Ich möchte mich kurz vorstellen:

Ich bin Jahrgang 1946 und habe ab 1962 fotografiert und alles selber in der Duka entwickelt und ausgearbeitet - 6x6 mit Rolleicord. Ab 1966 KB, SW alles auf Kodak Plus-X, Tri-X bzw gelegentlich Kodak-Recording (böser Film beim Sannen!!!). Oft mit HC110 1:100 bei 24 °C entwickelt. das ergab zwar dünne feinkörnige Negative, dafür mit unglaublichem Detailreichtum.

 

Aus dieser Zeit stammen "sehr viele" Negative und "sehr viele" Diapositive, auf 120er war es Ektachrome Prof., auf KB Kodachrome-II. Die E-6 Filme habe ich auch nie selber entwickelt, habe aber bei einem Freund in dessen Labor großformatige E-6 Fotos (bis 40x50) anfertigen können, wobei ich mit dem Entwicklungsprozess nix zu tun hatte, denn da stand eine große Maschine.

 

Für die KB Vorlagen verwendete ich lange Zeit einen Nikon KB Scanner, der allerdings physikalisch nur 2400dpi hatte. Seit einigen Jahren habe ich den Epson 750 Pro, mit dem ich an sich durchaus zufrieden bin. Man muss aber auch ganz ehrlich sagen, dass auch der 750er mit einem Profigerät wie einem IMACON nicht verglichen werden darf, wäre auch schon wegen des Preises unfair.

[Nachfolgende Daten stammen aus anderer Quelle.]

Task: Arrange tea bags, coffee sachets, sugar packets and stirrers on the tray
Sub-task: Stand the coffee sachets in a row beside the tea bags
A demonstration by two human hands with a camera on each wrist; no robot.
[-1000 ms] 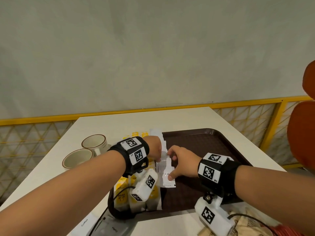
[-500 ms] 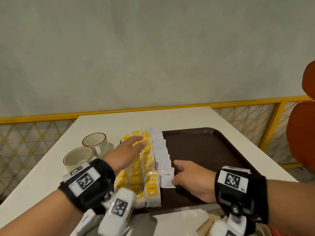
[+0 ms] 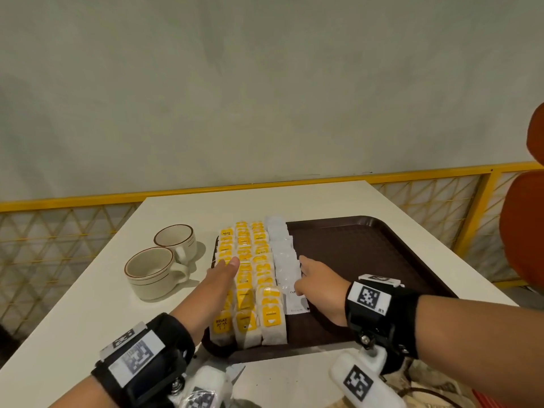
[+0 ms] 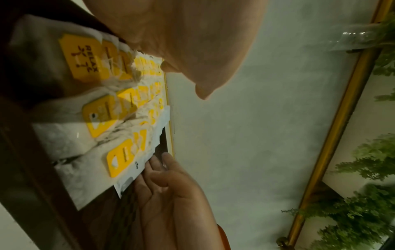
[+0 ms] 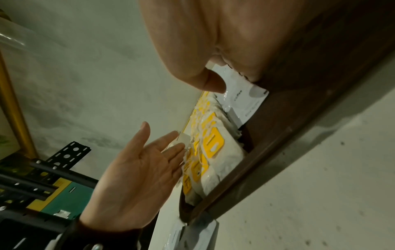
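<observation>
On the tray, the tea bags are touched by the flat, straight-fingered left hand, while the coffee sachets are pressed sideways by the right hand, fingers extended.

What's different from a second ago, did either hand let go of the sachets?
The left hand has left the white coffee sachets and now lies flat along the outer edge of the tea bags. The right hand slid to the sachet row's right side, fingers straight against it. Tray and cups unchanged.

textured matt brown plastic tray, glossy white coffee sachets, fibrous paper tea bags, glazed ceramic cups
</observation>
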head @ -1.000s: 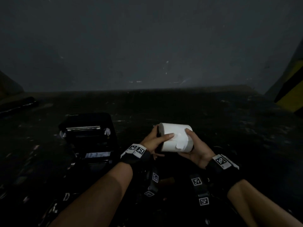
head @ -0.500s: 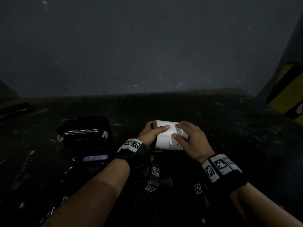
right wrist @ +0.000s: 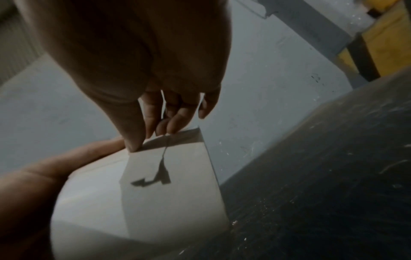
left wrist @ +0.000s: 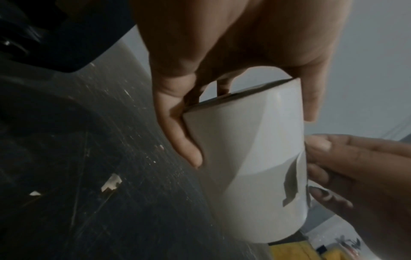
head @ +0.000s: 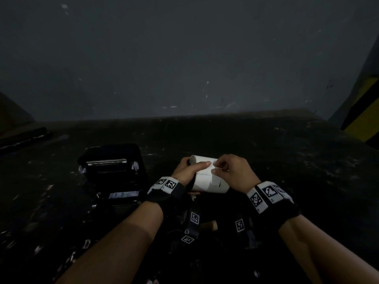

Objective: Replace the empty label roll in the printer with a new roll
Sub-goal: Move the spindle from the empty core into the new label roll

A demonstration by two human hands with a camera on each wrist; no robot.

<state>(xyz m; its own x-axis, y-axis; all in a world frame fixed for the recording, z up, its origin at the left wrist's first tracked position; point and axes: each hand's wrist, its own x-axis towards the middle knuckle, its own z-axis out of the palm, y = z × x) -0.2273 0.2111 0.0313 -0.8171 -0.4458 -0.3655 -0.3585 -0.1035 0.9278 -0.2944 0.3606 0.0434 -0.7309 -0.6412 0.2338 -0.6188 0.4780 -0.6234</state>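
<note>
A white label roll (head: 207, 179) is held above the dark table, in front of me. My left hand (head: 191, 171) grips it from the left end, thumb across the top; its fingers (left wrist: 177, 133) wrap the roll (left wrist: 249, 158). My right hand (head: 229, 171) pinches the loose end of the paper on top of the roll, thumb and fingertips (right wrist: 155, 130) closed on the paper edge (right wrist: 177, 139). The black printer (head: 111, 173) stands open to the left, its lid raised and its metal bar visible.
The dark scratched table (head: 287, 160) runs back to a grey wall (head: 184, 58). A yellow and black striped post (head: 365, 113) stands at the far right. A dark long object (head: 24, 136) lies at the far left. Black tagged straps (head: 194, 222) hang below my wrists.
My right hand has come from under the roll's right end to its top and now pinches the loose paper end. The left hand keeps its grip; the roll tilted slightly.
</note>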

Ich verweise hier auf den Test der Seite filmscanner.info:

Zitat Anfang

... schafft der V750 die angegebenen 6400 dpi bei weitem nicht. Um genau zu sein: der Auflösungstest ergab zum kleinen Bruder identische Werte. Im Scan des USAF Testcharts lassen sich die horizontalen Linien des Elements 5.3 und die vertikalen Linien des Elements 5.5 gerade noch unterscheiden. Dementsprechend kommen wir auf eine Auflösung von nur etwa 2300 dpi - das sind nur 40% der angegebenen Auflösung!

Zitat Ende

 

Trotzdem bin ich mit dem Epson zufrieden.

Das SF ist die bessere Software, keine Frage. Ich habe irgendwann auf SF8 AiStudio upgegradet, u.a. wegen der Verwendung des Kodachrome-Targets. Leider ist SF nach wie vor eine unübersichtliche SW und daher verwende ich hauptsächlich EpsonScan und nur bei großer Dichte das SF.

 

Zuletzt habe ich rund 700 SW Glasnegative 4,5x6 meines Großvaters gescannt, die dieser im WK-I im Isonzogebiet, in Galizien, Kroatien, Serbien und zuletzt im Großraum Portogruaro aufgenommen hat, interessant deswegen, als dass er nicht Kriegsgräuel dokomentiert hat, sondern Land, Leute und Architektur.

Dafür habe ich eine eigene Maske gebastelt, um 12 dieser 4,5x6er Platten in einem Rutsch scannen zu können. 12 Platten konnten von der verwendeten Kamera (Photo Jummelle Carpentier) hintereinander per Repetierung verwendet werden.

Das Problem dabei ist, dass man wegen der Schärfeebene des 750ers die Platten mit der Schicht nach unten scannen muss, wobei die Schicht das Scannerglas nicht berühren sollte. Im Photoshop wurde dan der Rest erledigt.

 

Wenn ich in irgendeiner Weise etwas zu diesem Forum beitragen kann, bin ich gerne dazu bereit.